Warnings are informational. They flag conditions you may want to be aware of — most commonly that a dataset is not account matched or not date matched. A warning does not mean the dataset is broken, and it does not always require action.

If account matching or date matching isn't relevant to how you're using the dataset, you can safely ignore the warning. For example, if your workflow doesn't depend on account-level joins, a "not account matched" warning is just a notice — no fix needed.

Errors, by contrast, indicate a broken or invalid dependency and typically need to be resolved before the dataset can be used reliably downstream.

Warnings and errors reflect the state of your data as of the last time it was received — not your current configuration. If you've recently updated a mapping or setting, trigger a sync to refresh the messages.

The same conditions can also be inspected per-node in the lineage graph — see Inspect errors and warnings below.

Working with the lineage graph

Dependency visualization

The lineage graph displays relationships between datasets, transformations, and views. For any selected dataset, you can see both upstream source dependencies and downstream usages in a single interface.

Filter by sources or usages

You can filter the graph to focus on:

  • Sources — assets that feed into the selected dataset
  • Usages — assets that depend on the selected dataset

This lets you narrow the view based on the troubleshooting or analysis task at hand.

Inspect errors and warnings

Each node in the graph can expose validation details, including warnings and errors. You can inspect problematic nodes directly from the graph to identify issues affecting dataset integrity or downstream outputs.

Warnings vs. errors
Warnings are informational and may highlight potential issues such as account matching or date column concerns. A warning does not necessarily mean a dataset is unusable. Errors indicate broken or invalid dependencies that likely need attention.

Filter to errors only

In more complex graphs with many connected assets, you can isolate elements with errors to focus your investigation on broken or problematic dependencies.

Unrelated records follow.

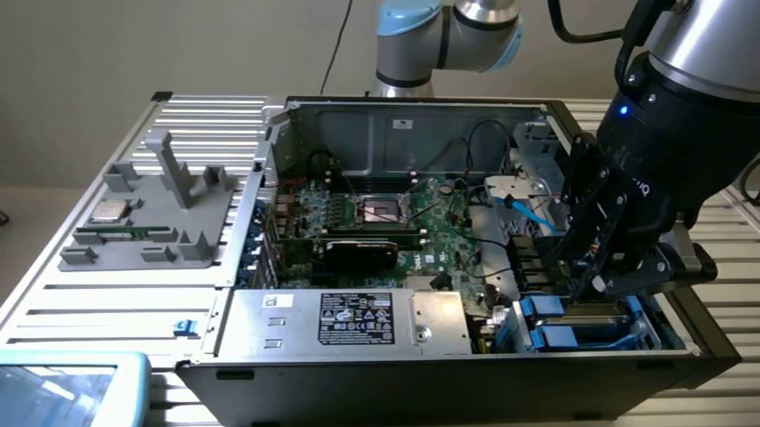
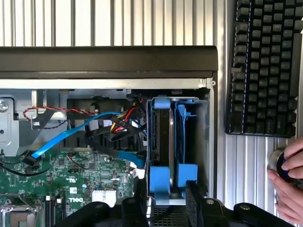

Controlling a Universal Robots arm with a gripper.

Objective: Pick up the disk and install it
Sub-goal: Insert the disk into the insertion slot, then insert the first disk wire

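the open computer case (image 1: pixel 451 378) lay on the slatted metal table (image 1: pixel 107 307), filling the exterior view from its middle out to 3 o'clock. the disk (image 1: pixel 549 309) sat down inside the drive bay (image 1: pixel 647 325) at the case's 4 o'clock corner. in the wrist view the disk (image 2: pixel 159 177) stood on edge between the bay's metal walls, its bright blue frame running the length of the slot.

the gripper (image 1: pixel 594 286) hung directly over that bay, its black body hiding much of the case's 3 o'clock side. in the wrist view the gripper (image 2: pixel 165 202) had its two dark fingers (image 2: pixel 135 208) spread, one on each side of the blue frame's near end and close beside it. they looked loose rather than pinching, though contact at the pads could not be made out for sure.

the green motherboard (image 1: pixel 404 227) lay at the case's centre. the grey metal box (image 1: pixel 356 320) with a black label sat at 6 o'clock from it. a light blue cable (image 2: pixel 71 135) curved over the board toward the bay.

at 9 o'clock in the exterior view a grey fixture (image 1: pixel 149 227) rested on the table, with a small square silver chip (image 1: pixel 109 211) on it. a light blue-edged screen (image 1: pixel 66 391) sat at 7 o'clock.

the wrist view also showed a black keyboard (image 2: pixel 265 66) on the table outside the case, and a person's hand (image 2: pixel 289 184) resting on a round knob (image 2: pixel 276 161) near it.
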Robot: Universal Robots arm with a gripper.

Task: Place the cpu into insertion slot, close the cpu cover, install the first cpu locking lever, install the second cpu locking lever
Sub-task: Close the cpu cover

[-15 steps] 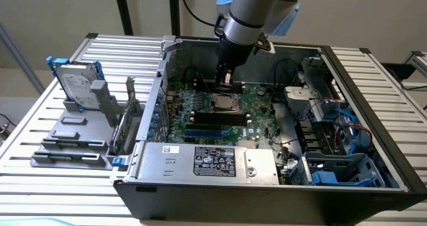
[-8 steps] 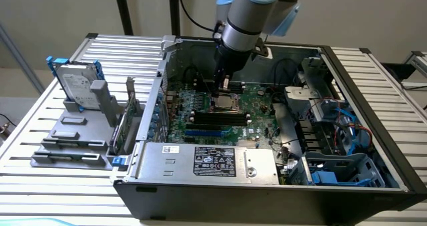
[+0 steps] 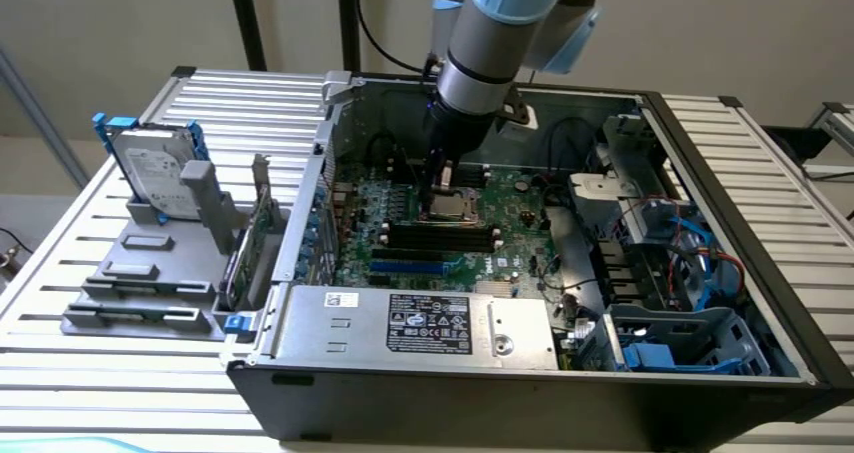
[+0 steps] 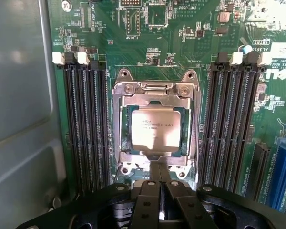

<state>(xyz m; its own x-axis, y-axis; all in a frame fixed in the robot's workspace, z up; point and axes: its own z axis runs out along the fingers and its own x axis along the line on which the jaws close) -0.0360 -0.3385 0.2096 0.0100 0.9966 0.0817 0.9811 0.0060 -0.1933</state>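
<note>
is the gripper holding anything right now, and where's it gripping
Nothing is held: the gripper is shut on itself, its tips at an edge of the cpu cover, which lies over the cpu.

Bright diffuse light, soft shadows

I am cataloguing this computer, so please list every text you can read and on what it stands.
On the chip: printed lines, too small to read.
On the green board: white markings too small; large edge letters cut off.
On the grey box label: blurred, unreadable.
Nothing can be quoted.
</note>
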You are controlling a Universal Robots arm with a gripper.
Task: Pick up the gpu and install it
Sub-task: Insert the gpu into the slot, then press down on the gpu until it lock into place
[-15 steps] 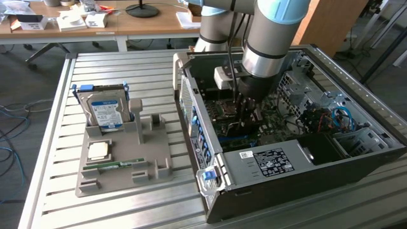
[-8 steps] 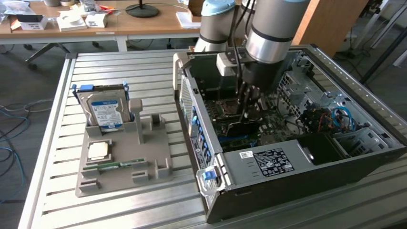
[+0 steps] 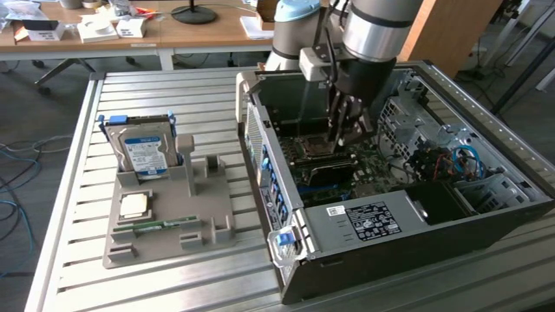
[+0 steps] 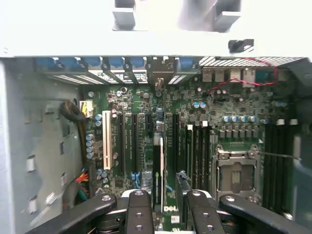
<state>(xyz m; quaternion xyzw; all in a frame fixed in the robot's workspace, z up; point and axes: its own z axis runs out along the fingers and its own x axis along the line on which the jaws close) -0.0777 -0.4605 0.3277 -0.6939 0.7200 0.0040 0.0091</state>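
Note:
In the wrist view the gpu [image 4: 160, 165] shows edge-on as a thin green board with a dark block on one side. My gripper [image 4: 170, 207] is shut on it, one black finger [image 4: 139, 212] on either side. The card hangs above the green motherboard [image 4: 146, 97], over the row of long black expansion slots [image 4: 132, 141], apart from them. In the exterior view the gripper [image 3: 349, 133] reaches down into the open computer case [image 3: 390, 224], over the middle of the board.
A white slot [image 4: 106, 141] and the silver CPU socket [image 4: 236, 170] flank the black slots. Red wires [image 4: 234, 83] run near the rear ports. Outside the case, a grey tray [image 3: 165, 240] holds a hard drive [image 3: 143, 153], a chip and a memory stick [image 3: 156, 225].

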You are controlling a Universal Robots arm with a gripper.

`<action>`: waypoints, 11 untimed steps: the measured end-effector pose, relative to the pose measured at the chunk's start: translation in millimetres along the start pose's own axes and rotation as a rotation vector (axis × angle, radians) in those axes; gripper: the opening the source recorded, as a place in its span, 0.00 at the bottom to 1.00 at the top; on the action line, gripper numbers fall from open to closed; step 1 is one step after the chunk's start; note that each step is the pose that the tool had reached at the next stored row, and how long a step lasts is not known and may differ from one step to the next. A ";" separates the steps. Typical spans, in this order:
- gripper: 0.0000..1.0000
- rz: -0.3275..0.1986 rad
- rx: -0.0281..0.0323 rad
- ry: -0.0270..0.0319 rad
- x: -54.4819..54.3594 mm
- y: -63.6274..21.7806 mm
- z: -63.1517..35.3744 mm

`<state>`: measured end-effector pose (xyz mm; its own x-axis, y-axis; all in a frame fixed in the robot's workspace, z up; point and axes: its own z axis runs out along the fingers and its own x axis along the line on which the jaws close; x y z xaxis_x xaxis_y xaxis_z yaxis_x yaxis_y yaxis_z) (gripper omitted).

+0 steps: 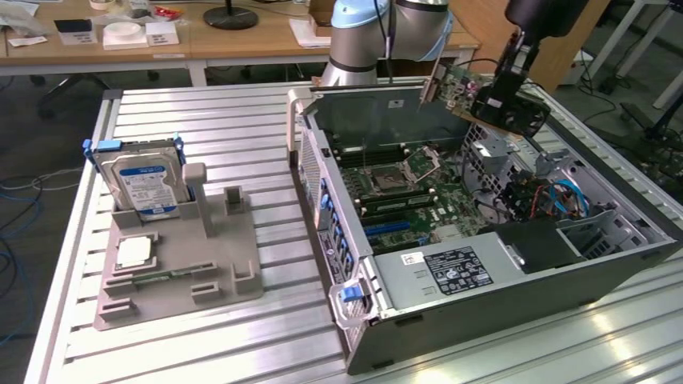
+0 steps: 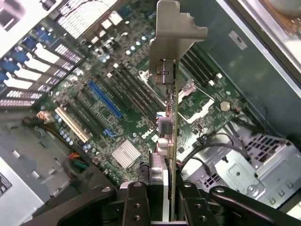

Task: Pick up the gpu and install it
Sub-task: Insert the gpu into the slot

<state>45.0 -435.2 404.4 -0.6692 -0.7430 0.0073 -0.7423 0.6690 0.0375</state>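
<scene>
The gpu (image 2: pixel 172 94), grasped edge-on by the hand (image 2: pixel 164 202) above the motherboard (image 2: pixel 136 52), should in my judgement be lined up parallel with the blue slot (image 2: pixel 104 99).

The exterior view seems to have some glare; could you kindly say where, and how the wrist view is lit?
Exterior view: bright glare streaks on the ribbed silver metal table, near the dark grey computer case; wrist view: the silver bracket of the green gpu card catches light, the black gripper lies dark.
</scene>
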 end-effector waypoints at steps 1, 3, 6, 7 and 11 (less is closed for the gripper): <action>0.28 -0.018 0.0001 0.0006 0.0 0.0 0.4; 0.28 -0.054 0.0004 0.0020 0.0 0.0 1.0; 0.28 -0.109 0.0007 0.0040 0.0 -0.1 2.3; 0.28 -0.127 0.0009 0.0047 0.0 -0.1 2.5; 0.28 -0.199 0.0015 0.0074 0.0 -0.1 3.5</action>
<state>45.0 -435.2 400.9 -0.5091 -0.8607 0.0073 -0.8600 0.5090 0.0375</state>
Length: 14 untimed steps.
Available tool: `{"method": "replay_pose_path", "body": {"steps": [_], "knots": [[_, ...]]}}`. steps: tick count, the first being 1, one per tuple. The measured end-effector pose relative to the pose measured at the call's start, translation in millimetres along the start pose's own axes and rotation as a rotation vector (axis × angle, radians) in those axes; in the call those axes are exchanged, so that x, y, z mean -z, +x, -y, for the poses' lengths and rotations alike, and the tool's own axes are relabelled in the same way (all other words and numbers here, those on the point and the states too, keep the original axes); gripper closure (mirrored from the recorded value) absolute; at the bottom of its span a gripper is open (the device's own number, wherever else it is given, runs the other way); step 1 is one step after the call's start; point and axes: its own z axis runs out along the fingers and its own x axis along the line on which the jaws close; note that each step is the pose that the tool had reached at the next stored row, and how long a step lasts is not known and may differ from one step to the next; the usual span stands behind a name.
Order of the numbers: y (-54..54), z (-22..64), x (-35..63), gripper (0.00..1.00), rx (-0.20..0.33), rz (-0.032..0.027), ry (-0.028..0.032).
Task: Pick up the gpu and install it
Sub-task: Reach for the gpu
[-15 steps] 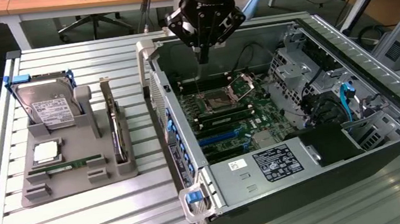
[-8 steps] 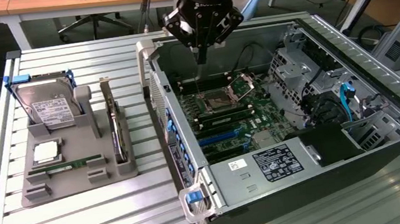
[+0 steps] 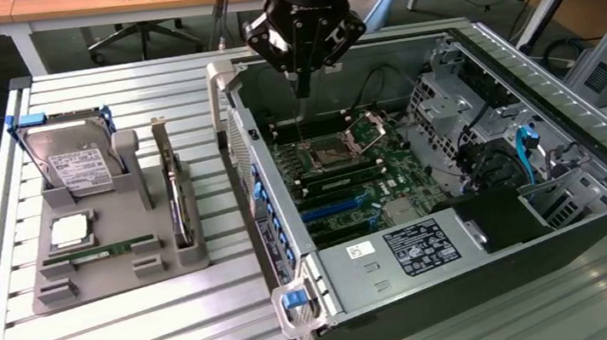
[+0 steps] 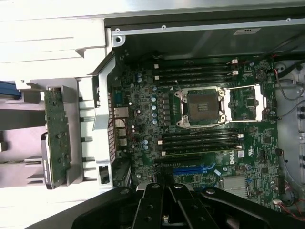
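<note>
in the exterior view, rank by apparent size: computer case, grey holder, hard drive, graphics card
1. computer case
2. grey holder
3. hard drive and graphics card: too close to rank; the card stands edge-on, longer but narrower.

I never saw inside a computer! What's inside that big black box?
A green motherboard with an empty square socket, a grey power supply and a blue cable. The power supply covers whatever lies under it.
</note>
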Motion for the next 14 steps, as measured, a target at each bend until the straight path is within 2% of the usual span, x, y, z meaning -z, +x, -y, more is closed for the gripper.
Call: {"method": "replay_pose_path", "body": {"steps": [14], "knots": [[6.4, 0.5, 0.2, 0.89, 0.0, 0.0, 0.0]]}}
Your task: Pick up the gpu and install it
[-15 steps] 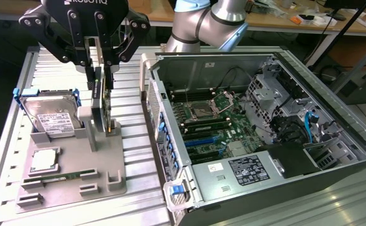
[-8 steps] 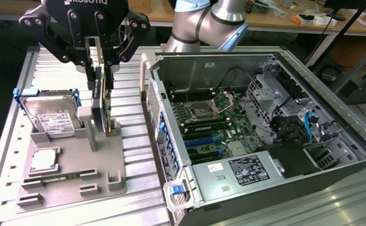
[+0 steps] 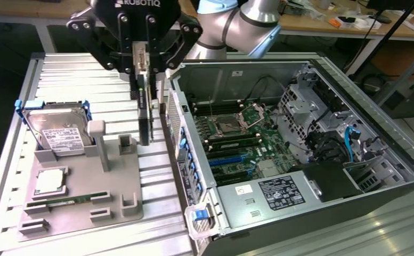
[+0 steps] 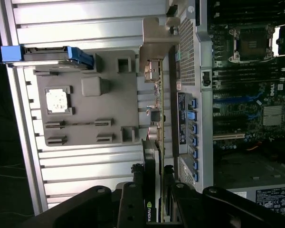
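The gpu (image 3: 145, 114) is a thin dark card held upright and edge-on, hanging between the grey fixture (image 3: 79, 205) and the open computer case (image 3: 278, 154). My gripper (image 3: 146, 69) is shut on its upper edge. The card's lower edge is level with the fixture's posts, close to the case's outer wall; I cannot tell whether it touches anything. From the wrist view the gpu (image 4: 156, 137) runs away from the fingers (image 4: 133, 190), with its silver end bracket (image 4: 159, 42) at the far end. The motherboard (image 3: 238, 141) lies exposed inside the case.
The grey fixture carries a silver hard drive with blue rails (image 3: 57, 128), a processor (image 3: 50, 182) and a green memory stick (image 3: 68, 201). The case wall (image 3: 181, 154) stands right beside the card. A ribbed metal table (image 3: 72, 74) lies underneath. Cables and a power supply (image 3: 281, 192) fill the case.
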You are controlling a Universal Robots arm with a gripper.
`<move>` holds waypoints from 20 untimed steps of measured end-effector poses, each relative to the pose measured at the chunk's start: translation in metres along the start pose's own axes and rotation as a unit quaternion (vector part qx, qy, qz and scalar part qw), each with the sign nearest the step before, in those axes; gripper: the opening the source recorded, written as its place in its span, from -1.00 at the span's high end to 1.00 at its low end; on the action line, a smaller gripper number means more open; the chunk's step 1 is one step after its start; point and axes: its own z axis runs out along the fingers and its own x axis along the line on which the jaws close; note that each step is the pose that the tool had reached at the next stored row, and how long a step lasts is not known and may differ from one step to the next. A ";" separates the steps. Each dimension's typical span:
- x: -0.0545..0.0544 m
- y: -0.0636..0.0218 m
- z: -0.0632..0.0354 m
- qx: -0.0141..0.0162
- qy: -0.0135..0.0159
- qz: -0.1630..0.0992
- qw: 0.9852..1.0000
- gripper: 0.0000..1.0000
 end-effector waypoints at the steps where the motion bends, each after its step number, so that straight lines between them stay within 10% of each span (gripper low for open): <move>1: -0.004 0.0003 0.0001 0.000 0.000 0.000 1.000 0.47; 20: -0.089 0.0068 0.0025 0.000 0.000 -0.001 1.000 0.47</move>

Navigate to related assets

From the lineage graph, you can navigate directly to related datasets or views for additional review and remediation.

How lineage stays up to date

Lineage updates are event-driven in many common scenarios. For example, lineage refreshes automatically when:

  • New data enters a dataset
  • A transformation is saved and rebuilt

Some edge cases may not refresh immediately, so manual reconciliation may be needed to retrieve the latest state.

Reconcile Lineage

When something looks off — or when a dataset has no lineage yet, or after you've resolved an issue and want to confirm the latest dependency state — use Reconcile Lineage to refresh it.

You can trigger Reconcile Lineage from:

  • The dataset detail page
  • The dataset list row menu
  • A connector's datasets table

Reconciling re-walks the dataset's full upstream and downstream dependency chain, revalidates every node, and refreshes the health status everywhere lineage is shown.